Analysts are starting to warn investors off emerging markets, fuelled by forecasts from the likes of JP Morgan and HSBC of slowing growth in emerging markets. At the same time developed markets are showing signs of recovery making them more attractive. More than ever African governments need to make the region attractive to investors to sure up the growth path the continent has embarked upon.
While Africa’s attractiveness as an investment destination has grown over the past decade, the role of governments has been shifting. Previously, a significant proportion of government budgets in many African countries were financed by global development partners and international aid. Satisfying the minimum standards of financial reporting in order to account for financial aid being provided to governments has thus been the motivation for financial public reform in Africa.
A new report published by EY, The Rewards of Reform argues that underpinning good governance is the need for governments to spend revenue in an effective and efficient way, free of corruption and wastage, and in an open and transparent manner. Governments across Africa are therefore embarking on programmes of significant public financial management (PFM) reform to ensure that spending is adequately budgeted for, monitored and reported, and to enable transparency and accountability to investors, citizens and key institutions.

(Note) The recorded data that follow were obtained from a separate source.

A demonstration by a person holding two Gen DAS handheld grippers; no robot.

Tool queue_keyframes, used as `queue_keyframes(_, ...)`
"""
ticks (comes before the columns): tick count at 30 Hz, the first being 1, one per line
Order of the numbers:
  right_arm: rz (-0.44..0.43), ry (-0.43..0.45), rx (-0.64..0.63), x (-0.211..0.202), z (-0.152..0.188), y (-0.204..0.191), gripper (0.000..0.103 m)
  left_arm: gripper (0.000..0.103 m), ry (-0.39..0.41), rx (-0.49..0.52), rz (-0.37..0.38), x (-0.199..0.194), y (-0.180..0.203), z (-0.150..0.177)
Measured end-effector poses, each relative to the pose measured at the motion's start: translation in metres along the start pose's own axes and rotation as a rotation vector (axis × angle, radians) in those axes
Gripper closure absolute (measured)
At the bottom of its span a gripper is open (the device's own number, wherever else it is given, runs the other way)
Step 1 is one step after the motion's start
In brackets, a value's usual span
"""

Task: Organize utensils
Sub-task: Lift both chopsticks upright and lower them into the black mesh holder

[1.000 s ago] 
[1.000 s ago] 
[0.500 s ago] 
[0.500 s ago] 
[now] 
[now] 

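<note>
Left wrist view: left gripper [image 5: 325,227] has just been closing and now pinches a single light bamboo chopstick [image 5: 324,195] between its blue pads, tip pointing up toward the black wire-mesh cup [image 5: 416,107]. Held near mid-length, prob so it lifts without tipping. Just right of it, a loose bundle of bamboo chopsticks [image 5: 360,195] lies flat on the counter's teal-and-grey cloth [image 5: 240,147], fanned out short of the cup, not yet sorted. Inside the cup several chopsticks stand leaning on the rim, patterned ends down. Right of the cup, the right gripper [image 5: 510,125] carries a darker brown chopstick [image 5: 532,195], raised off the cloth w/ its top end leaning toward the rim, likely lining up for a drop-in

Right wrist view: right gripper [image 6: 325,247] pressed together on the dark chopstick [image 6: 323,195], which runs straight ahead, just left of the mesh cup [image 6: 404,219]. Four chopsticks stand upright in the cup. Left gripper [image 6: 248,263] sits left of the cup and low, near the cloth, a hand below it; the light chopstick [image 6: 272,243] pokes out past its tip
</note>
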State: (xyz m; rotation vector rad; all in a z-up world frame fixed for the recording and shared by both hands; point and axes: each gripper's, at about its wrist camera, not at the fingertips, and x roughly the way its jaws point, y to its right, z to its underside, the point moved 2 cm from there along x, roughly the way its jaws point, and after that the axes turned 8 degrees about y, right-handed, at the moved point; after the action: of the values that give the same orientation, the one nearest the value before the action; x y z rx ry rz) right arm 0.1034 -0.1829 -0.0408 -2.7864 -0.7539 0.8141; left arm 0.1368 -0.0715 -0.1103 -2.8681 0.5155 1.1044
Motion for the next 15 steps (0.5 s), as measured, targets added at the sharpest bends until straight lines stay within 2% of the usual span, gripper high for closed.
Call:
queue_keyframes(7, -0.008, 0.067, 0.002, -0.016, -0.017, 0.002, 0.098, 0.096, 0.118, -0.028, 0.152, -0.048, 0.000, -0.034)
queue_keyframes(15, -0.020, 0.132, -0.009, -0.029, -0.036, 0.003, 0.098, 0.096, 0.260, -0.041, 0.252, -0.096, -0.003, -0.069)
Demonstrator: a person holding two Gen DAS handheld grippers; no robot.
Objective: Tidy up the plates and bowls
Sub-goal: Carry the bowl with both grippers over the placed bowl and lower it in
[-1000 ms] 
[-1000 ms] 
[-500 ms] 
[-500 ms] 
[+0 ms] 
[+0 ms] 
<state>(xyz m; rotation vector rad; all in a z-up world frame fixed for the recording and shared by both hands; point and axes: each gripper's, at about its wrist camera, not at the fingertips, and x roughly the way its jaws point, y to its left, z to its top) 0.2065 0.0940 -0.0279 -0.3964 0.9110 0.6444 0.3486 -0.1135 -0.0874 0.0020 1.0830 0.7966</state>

The PFM reform journey across Africa is at different stages, but all follow a similar process. This may include: reviewing public financial legislation and regulations; designing a new chart of accounts for government; reviewing or reforming government budgeting and financial reporting processes; implementing Integrated Financial Management Information Systems (IFMIS); developing and strengthening key institutions such as Auditors General and Accountants General; and putting in place processes to achieve clean audits. Throughout these processes there is the continuous need for institutional capacity building and the use of IT to automate and integrate good financial management practices.
PFM reform is aimed at improving accountability, efficiency and the integration of budgeting and expenditure processes across departments and tiers of government, moving countries closer to public sector international standards. In turn, this reform also positions governments to better collect revenue from citizens and businesses, while remaining accountable to those stakeholders for the way in which they spend public money. The principles are actually no different to what is required and expected by shareholders in the corporate world. This meets the need to use the balance sheet to access cheaper sources of finance from traditional and more innovative sources. For example, Zambia and Ghana have in recent years issued sovereign bonds that have been heavily over-subscribed.
African governments are therefore seeing the value in embarking on PFM reform journey to ensure good governance and in turn attract much sought after foreign investment. The better a country’s financial reporting and budgeting process, the lower the risk of lending to that government, thereby also making borrowing cheaper for those countries that successfully institute PFM reform.
This leads into a virtuous circle – the more governments can attract investors, the more they can start to fill the infrastructure gaps that still pose a challenge to doing business on the continent. As those infrastructure gaps are filled, Africa becomes an even more attractive place to do business. Citizens in turn benefit from improved infrastructure and service delivery, and the investment and economic growth that is likely to result.
There is no doubt that successfully competing for investment in the global market is critical for Africa to sustain the economic growth and development path it has embarked upon. Public financial management reform can play a crucial role in helping African governments achieve these goals.